The ‘gradient descent’ method is universally adopted for the convergence phase. Conceptually, the method consists in reducing the global error going down towards the minimum, along the curve E = f (w), with the calculation of the gradient.:

  • if the gradient, ∂E/∂wji is positive, you must go towards the decrease of the weights (Δw <0),

  • if the gradient, ∂E/∂wji is negative, you need to go towards weight gain (Δw > 0). See Fig. 2.

Fig. 2
figure 2

Gradient Descent method

The error is calculated every time a training pattern is presented to the network and then a descent towards the minimum is performed along the curve E = f (w) following the decrease in the gradient. And there will be a gradient for each weight.

Extended Delta Rule

y1 (actual output) is compared with y1 *(expected output) and the coefficients are increased by Δwij:

Δwij = η∂E/∂w ij , with η = learning parameter. If as a measure of the error we have.

$$ E=\frac{1}{2}\sum \limits_i{\left({y}_i-{y}_i^{\ast}\right)}^2 $$

It leads to the explicit formula:

$$ \Delta {w}_{ij}=-\eta \left({y}_i-{y}_i^{\ast}\right)\frac{\partial F\left({P}_i\right)}{\partial {P}_i}{x}_j $$

While if we are dealing with a finite set of training patterns it is more convenient to use the GLOBAL error:

$$ E=\frac{1}{2}\sum \limits_k\sum \limits_i{\left({y}_{ik}-{y}_{ik}^{\ast}\right)}^2 $$

That give the Extended delta rule.

$$ \Delta {w}_{ij}=-\eta \sum \limits_k\left[\left({y}_{ik}-{y}_{ik}^{\ast}\right)\frac{\partial F\left({P}_{ik}\right)}{\partial {P}_{ik}}{x}_{jk}\right] $$

In this last case, it is equivalent to the search for a local minimum of the value of E moving in the direction of the maximum decrease (gradient method).

2 Deep Neural Networks

Deep Learning (DL) is a branch of Machine Learning. It allows you to extract very complex information from a set of data, making it possible to carry out very complicated tasks, such as those related to the perceptual sphere. Deep learning models have the characteristic of being made up of different processing layers, each of which extracts a representation of the previous layer.

In the context of supervised deep learning, the most used class of models is the multi-layer neural network, or deep neural network (DNN). So it is a type of network built model, the main components of which are nodes, or neurons. As known, there are different classes of neural networks, depending on the type of nodes, and how they are connected to each other. The neural networks, on the basis of which the types of networks used in deep learning have been developed, are feed-forward neural networks (FFNN), whose operation is normally based on the “Back-Propagation” algorithm.

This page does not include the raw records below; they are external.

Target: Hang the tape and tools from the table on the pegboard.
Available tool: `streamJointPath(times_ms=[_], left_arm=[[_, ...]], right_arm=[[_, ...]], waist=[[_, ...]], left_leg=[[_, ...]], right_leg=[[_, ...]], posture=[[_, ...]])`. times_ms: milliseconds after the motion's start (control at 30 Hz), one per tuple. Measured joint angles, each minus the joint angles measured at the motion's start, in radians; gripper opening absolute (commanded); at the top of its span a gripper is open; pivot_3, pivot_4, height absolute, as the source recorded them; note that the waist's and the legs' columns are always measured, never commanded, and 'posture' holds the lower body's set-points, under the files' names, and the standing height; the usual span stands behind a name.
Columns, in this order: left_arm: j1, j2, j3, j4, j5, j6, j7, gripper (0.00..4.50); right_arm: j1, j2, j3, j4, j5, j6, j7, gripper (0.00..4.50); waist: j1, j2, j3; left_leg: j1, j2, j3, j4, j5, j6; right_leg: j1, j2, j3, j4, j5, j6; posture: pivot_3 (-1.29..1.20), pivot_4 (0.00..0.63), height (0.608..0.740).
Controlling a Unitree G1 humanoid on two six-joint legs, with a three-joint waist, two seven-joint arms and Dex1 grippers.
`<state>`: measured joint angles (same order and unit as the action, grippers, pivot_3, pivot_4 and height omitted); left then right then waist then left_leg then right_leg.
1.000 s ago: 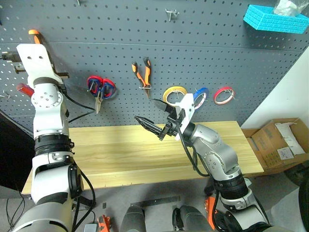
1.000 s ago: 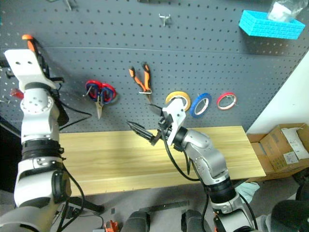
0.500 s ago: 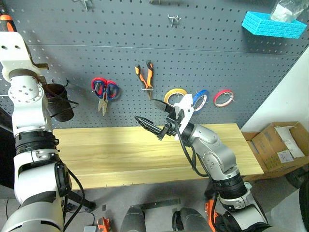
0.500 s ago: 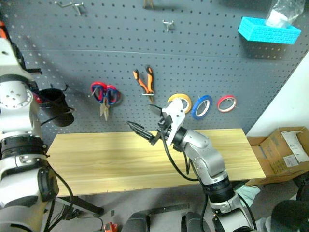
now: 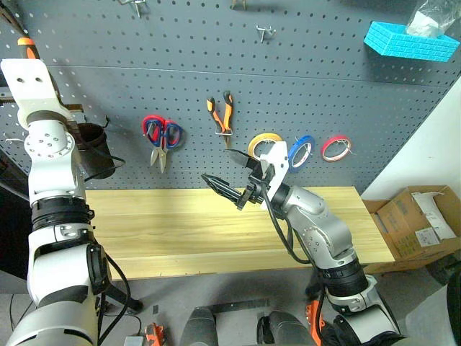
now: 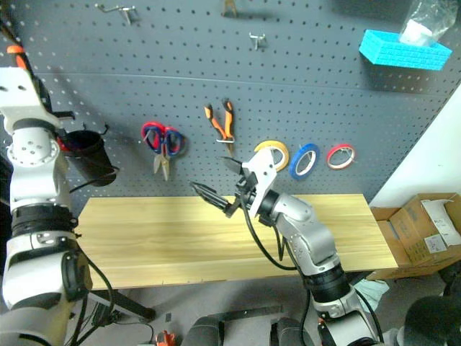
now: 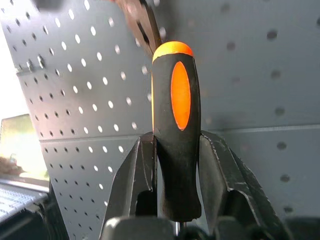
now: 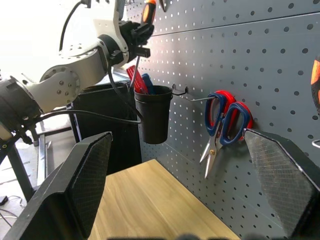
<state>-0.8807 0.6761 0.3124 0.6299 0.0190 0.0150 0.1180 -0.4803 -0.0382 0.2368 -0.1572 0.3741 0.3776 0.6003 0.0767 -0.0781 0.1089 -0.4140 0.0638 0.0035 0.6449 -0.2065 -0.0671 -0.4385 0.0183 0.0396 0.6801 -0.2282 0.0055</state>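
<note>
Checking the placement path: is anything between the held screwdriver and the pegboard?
Nothing visible does. The left gripper holds the screwdriver close in front of the pegboard, above the black cup hanging there.

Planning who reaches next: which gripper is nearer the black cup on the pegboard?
Left. The left gripper sits just above the cup; the right gripper hangs mid-table, well off to the side.

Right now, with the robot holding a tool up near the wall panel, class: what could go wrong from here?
1. The left gripper clamps the screwdriver low on its handle; it could tilt or slip.
2. The black cup already holds tools; the screwdriver may catch on them.
3. The open right gripper hangs near the pliers and could knock them.
</note>
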Motion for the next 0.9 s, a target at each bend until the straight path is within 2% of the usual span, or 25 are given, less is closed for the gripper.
streamJointPath(times_ms=[233, 467, 833, 900], left_arm=[[-0.112, -0.008, -0.043, 0.14, 0.001, -0.047, -0.053, 0.81], [-0.133, -0.02, -0.068, 0.206, 0.002, -0.085, -0.064, 0.81], [-0.132, -0.02, -0.067, 0.206, 0.0, -0.097, -0.061, 4.37], [-0.131, -0.02, -0.066, 0.205, 0.0, -0.098, -0.06, 4.44]], right_arm=[[0.001, -0.004, 0.0, 0.0, 0.0, 0.0, -0.008, 4.5], [0.001, -0.011, 0.0, 0.0, 0.0, 0.0, -0.012, 4.5], [0.003, -0.013, 0.0, -0.002, 0.0, 0.0, -0.013, 4.5], [0.003, -0.013, 0.0, -0.002, 0.0, 0.0, -0.012, 4.5]], waist=[[0.003, 0.0, 0.0], [0.0, 0.0, 0.0], [0.0, 0.0, 0.0], [0.0, 0.0, 0.0]], left_leg=[[0.0, 0.0, 0.0, 0.0, 0.0, 0.0], [0.0, 0.0, 0.0, 0.0, 0.0, 0.0], [0.0, 0.0, 0.0, 0.0, 0.0, 0.0], [0.0, 0.0, 0.0, 0.0, 0.0, 0.0]], right_leg=[[0.0, 0.0, 0.0, 0.0, 0.0, 0.0], [0.0, 0.001, 0.0, 0.0, 0.0, 0.0], [0.0, 0.001, 0.001, 0.0, 0.0, 0.0], [0.0, 0.001, 0.001, 0.0, 0.0, 0.0]], posture=[[0.19, 0.051, 0.74], [0.18, 0.054, 0.74], [0.19, 0.055, 0.74], [0.19, 0.055, 0.74]])
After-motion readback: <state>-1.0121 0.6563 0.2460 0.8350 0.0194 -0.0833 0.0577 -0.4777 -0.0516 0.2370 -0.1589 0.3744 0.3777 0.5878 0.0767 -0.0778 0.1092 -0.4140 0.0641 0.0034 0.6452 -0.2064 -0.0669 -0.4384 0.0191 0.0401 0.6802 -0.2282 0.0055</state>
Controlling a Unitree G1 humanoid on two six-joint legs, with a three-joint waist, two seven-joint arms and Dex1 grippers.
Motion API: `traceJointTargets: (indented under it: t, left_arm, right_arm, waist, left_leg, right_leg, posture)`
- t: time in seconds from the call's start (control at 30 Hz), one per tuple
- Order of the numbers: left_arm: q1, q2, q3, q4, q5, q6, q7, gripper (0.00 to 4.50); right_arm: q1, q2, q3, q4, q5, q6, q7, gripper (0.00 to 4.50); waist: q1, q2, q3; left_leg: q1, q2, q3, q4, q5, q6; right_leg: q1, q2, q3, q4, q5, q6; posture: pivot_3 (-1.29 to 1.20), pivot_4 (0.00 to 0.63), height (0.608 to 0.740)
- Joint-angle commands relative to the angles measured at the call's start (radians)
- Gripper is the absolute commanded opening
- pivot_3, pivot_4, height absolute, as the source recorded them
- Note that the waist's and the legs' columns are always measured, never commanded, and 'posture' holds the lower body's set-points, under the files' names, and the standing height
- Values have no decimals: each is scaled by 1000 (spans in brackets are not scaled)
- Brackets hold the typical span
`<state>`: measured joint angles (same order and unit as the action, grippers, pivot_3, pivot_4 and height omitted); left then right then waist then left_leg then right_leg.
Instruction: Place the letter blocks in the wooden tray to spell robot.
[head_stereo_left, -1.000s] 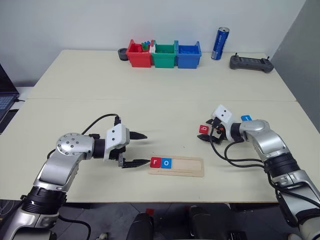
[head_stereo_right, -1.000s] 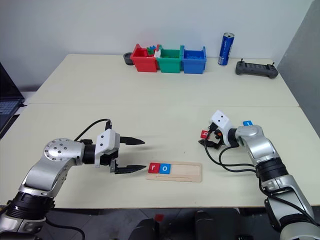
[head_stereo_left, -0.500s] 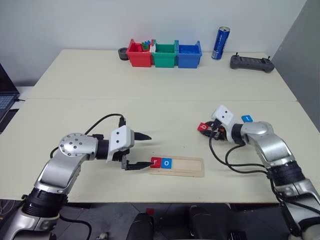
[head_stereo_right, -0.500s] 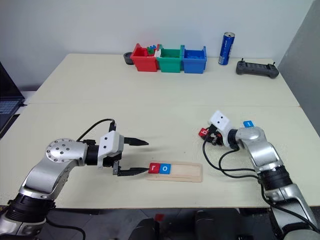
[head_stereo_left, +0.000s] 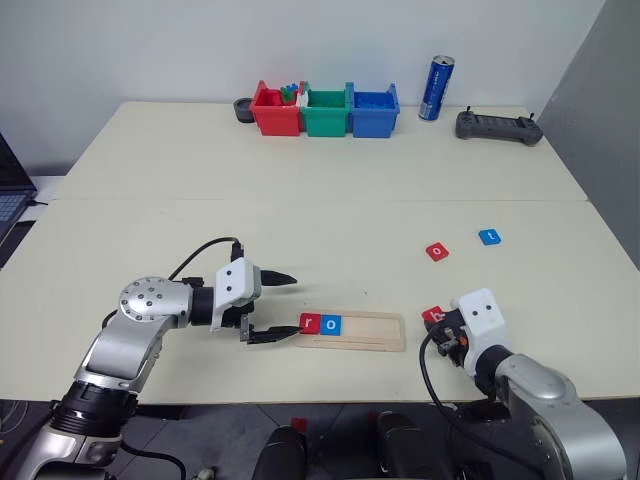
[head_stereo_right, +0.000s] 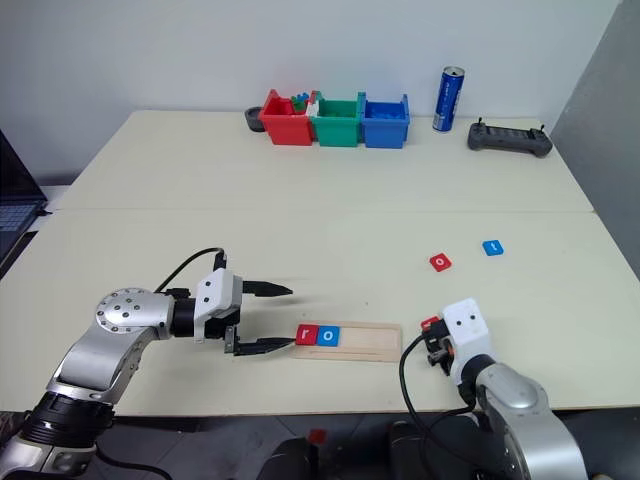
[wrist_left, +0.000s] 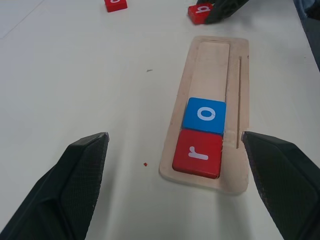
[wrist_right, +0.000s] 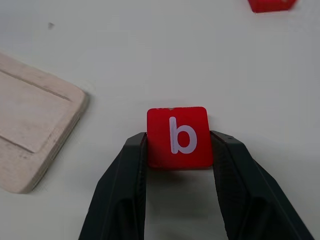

We can define the FFNN as follows: a network in which, if we number the vertices, all the connections go from one vertex to another of greater number. In practice the vertices are grouped into layers, and the connections go only from one layer to the higher layers.

The layers of the nodes form a hierarchical structure: the lowest layer is the input layer; the highest is the output layer. All the layers located inside are called hidden layers; see Fig. 3.

Fig. 3
figure 3

Deep Neural Network, of the type feed-forward, described by the sequence 3–4–5-2, with four layers: input layer, two hidden layers, output layer

The Deep Neural Networks, with multiple layers of neurons, of the type feed-foreward, with many more then two hidden layers, and accelerated by the use of GPUs, have recently seen enormous successes in many fields. They have passed the previous state of the art in speech recognition, object recognition, images, linguistic modeling and translation.

The Fig. 3 illustrates a deep neural network with only two hidden layers. The show nn has three inputs (i 1 , i 2 , i 3), a first hidden layer (“A”) with four neurons, a second hidden layer (“B”) with five neurons and two outputs (O1, O2), that may be described by the sequence 3–4–5-2. This network requires a total of (3 * 4) weights +4 bias + (4 * 5) weights +5 bias + (5 * 2) weights +2 bias = 42 weights and 11 bias.

The example use as activation function the hyperbolic tangent for the outputs of the two hidden layers and the softmax for the output of the network. Then the formulas that calculate the feed-forward are as follows:

  • Ai = tanh (i1p1i + i2p2i + i3p3i + αi)—first hidden layer,

  • Bi = tanh (A1p1i + A2p2i + A3p3i + αi)—second hidden layer,

  • Oi = softmax (B1p1i + B2p2i + B3p3i + B3p3i + β i)—outputs.

The training standard of deep NN uses back-propagation algorithm. The deep neural network training, with multiple hidden layers, is more difficult than the shallow neural network training with a single layer of hidden nodes. This factor is the main obstacle to overcome in order to process networks with many hidden layers.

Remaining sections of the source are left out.